**Dataset records**
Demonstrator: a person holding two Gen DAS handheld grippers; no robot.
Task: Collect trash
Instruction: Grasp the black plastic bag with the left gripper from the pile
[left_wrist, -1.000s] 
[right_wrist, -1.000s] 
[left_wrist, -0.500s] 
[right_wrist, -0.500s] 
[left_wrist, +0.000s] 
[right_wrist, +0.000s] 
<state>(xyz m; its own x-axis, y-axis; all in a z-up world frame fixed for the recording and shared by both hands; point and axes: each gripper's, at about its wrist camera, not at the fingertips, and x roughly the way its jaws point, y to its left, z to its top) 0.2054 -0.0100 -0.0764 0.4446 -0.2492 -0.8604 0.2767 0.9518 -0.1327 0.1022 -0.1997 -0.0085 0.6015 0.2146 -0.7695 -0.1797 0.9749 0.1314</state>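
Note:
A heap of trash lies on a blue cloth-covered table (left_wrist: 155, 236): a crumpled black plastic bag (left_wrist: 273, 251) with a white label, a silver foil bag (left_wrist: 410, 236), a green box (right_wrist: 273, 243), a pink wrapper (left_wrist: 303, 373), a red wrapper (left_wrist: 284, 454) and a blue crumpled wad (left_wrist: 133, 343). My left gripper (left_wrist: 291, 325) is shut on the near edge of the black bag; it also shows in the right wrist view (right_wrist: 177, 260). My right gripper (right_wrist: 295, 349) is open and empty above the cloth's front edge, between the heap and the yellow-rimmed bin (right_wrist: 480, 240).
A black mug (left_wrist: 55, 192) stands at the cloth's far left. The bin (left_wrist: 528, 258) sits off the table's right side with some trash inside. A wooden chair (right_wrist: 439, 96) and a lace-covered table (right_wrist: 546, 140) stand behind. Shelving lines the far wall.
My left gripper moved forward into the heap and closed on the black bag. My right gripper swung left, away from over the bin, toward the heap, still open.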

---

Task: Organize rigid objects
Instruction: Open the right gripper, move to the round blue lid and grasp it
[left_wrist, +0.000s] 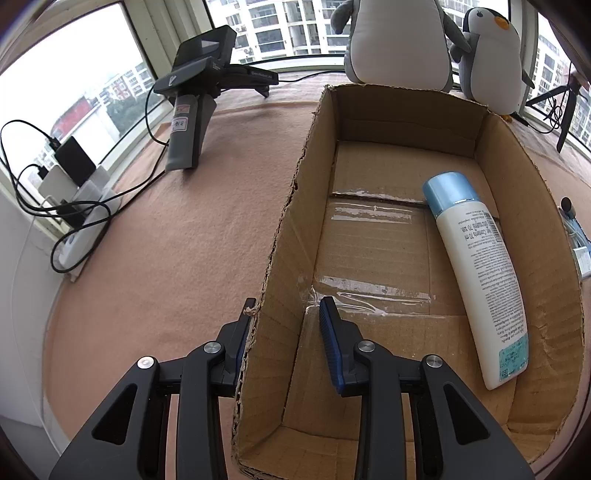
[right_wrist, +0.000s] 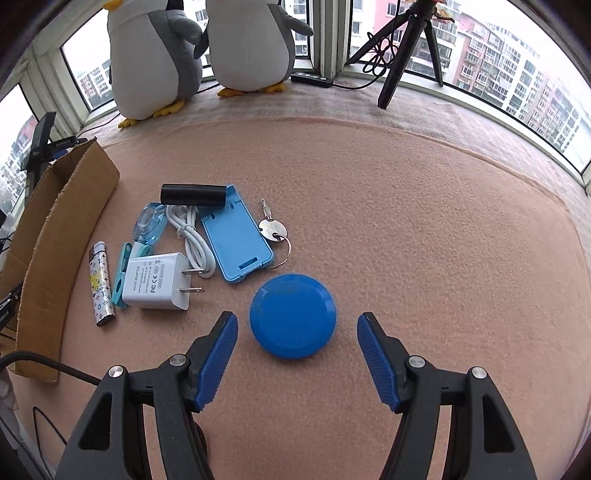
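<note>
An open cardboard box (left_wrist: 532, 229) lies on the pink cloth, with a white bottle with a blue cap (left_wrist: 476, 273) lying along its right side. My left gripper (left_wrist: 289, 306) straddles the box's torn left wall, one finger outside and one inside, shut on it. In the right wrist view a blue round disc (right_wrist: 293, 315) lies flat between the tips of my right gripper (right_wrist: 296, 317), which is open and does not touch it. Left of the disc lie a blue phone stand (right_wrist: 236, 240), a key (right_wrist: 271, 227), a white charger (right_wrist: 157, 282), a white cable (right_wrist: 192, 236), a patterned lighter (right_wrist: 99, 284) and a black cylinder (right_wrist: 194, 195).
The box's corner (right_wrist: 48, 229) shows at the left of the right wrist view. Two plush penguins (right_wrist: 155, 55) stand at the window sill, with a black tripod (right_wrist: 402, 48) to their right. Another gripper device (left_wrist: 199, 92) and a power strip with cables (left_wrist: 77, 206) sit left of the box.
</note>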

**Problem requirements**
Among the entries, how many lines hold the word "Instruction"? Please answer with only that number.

**The answer**
2